-3

What is the space complexity of the code?

I think it is O(1), since I don't technically store all the inputs into one array, i sort of split it up into 2 arrays.

This code is supposed to take an array with duplicates, and find the two numbers that don't have duplicates.

My Code:

public int[] singleNumber(int[] nums) {
        int[] res = new int[2];
        HashSet<Integer> temp = new HashSet<>();
        HashSet<Integer> temp2 = new HashSet<>();

        for (int i : nums) {
            if (!temp.contains(i)) temp.add(i);
            else temp2.add(i);
        }

        for (int i : nums) {
            if (!temp2.contains(i)) {
                if (res[0] == 0) res[0] = i;
                else res[1] = i;
            }
        }

        return res;
    }
data_pi
  • 801
  • 2
  • 11
  • 30
  • 1
    O(1) would mean (roughly speaking) that no matter how large nums was, the function would never use additional memory. This is clearly not the case. The more elements are in nums, the more memory the function will use, and there is some kind of direct scaling between the number of elements of nums, and the amount of used memory. The only question is, what exactly is that scaling? – Dave Cousineau Jul 16 '17 at 03:10
  • To add on to what @Sahuagin said, unless otherwise specified, Big-O notation is for worst-case, and worst case here is that all input values are distinct, which means that `Set` size will equal array size, which means _O(n)_. – Andreas Jul 16 '17 at 03:12
  • O(n) is shorthand for some constant times the input size (i.e. a linear relationship) where the constant can be anything, greater than or less than 1 but positive. I.e. O(n) means `size=f(n)` where `f(n)=Kn` for some `K > 0`. This is what your algorithm is where `K` will be less than 1 and will depend on the number of duplicates. – Jim Garrison Jul 16 '17 at 03:13

1 Answers1

1

The space complexity is "best case" O(1) and "worst-case" O(N). The best case is when all of the numbers in nums are the same, and the worst case occurs in a variety of situations ... including when there close to N/2 duplicates, which is your intended use-case.

The time complexity is O(N) in all cases.


Here is my reasoning.

Time complexity.

It we assume that the hash function is well-behaved, then the time complexity of HashSet.add and HashSet.contains are both O(1).

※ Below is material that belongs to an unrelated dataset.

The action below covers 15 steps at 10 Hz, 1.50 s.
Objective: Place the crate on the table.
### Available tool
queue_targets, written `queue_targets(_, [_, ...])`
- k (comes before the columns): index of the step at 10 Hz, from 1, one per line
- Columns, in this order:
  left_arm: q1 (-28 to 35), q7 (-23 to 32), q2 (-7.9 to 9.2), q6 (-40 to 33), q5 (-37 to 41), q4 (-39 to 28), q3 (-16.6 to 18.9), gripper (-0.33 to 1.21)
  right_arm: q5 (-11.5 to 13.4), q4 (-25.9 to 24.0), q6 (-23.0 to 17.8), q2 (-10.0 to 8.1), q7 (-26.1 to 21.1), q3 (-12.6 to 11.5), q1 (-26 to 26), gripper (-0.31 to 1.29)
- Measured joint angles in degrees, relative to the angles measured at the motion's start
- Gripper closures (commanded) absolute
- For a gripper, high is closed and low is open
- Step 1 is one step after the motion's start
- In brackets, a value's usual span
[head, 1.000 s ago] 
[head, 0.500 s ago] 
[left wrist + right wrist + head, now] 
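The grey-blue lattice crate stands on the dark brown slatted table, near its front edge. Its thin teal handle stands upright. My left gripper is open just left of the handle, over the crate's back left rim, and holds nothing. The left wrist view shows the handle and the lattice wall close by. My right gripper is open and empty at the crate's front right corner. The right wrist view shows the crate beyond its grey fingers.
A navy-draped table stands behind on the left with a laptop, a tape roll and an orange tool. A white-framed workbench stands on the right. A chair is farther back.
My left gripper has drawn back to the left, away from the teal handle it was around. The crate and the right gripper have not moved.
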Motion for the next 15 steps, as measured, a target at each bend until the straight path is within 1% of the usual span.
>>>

The time complexity of Integer.valueOf(int) is also O(1).

These O(1) operations are performed at most "some constant" times in two O(N) loops, making the entire computation O(N) in time.

Space complexity.

This is a bit more complex, but let us just consider the worst case where all int values are unique. This statement

        if (!temp.contains(i)) temp.add(i);
        else temp2.add(i);

is going to add Integer.valueOf(i) to either temp or temp2. And in this particular case, they will all end up in temp. (Think about it ...) So that means we end up with N unique entries in the temp set, and none in the temp2 set.

Now the space required for a HashSet with N entries is O(N). (The constant of proportionality is large ... but we are taling about space complexity here so that is not pertinent.)

The best case occurs when all of the int values are the same. Then you end up with one entry in temp and one entry in temp2. (The same value is repeatedly added to the temp2 set ... which does nothing.) The space usage of two maps with one entry each is O(1).

But (I hear you ask) what about the objects created by Integer.valueOf(int)? I argue that they don't count:

  1. Unless they are made reachable (via one of the HashSet objects), the Integer objects will be garbage collected. Therefore they don't count as space usage in the sense that it is normally considered in Java1.

  2. A smart compiler could actually optimize away the need for Integer objects entirely. (Not current generation HotSpot Java compilers, but in the future we could see such things in the production compilers.)


1 - If you start considering temporary (i.e. immediately unreachable) Java objects as space utilization and sum up this utilization, you will get meaningless results; e.g. an application with O(N^2) "space utilization" that runs in an O(N) sized heap. Temporary objects do count, but only while they are reachable. In your example, the contribution is O(1).

Stephen C
  • 698,415
  • 94
  • 811
  • 1,216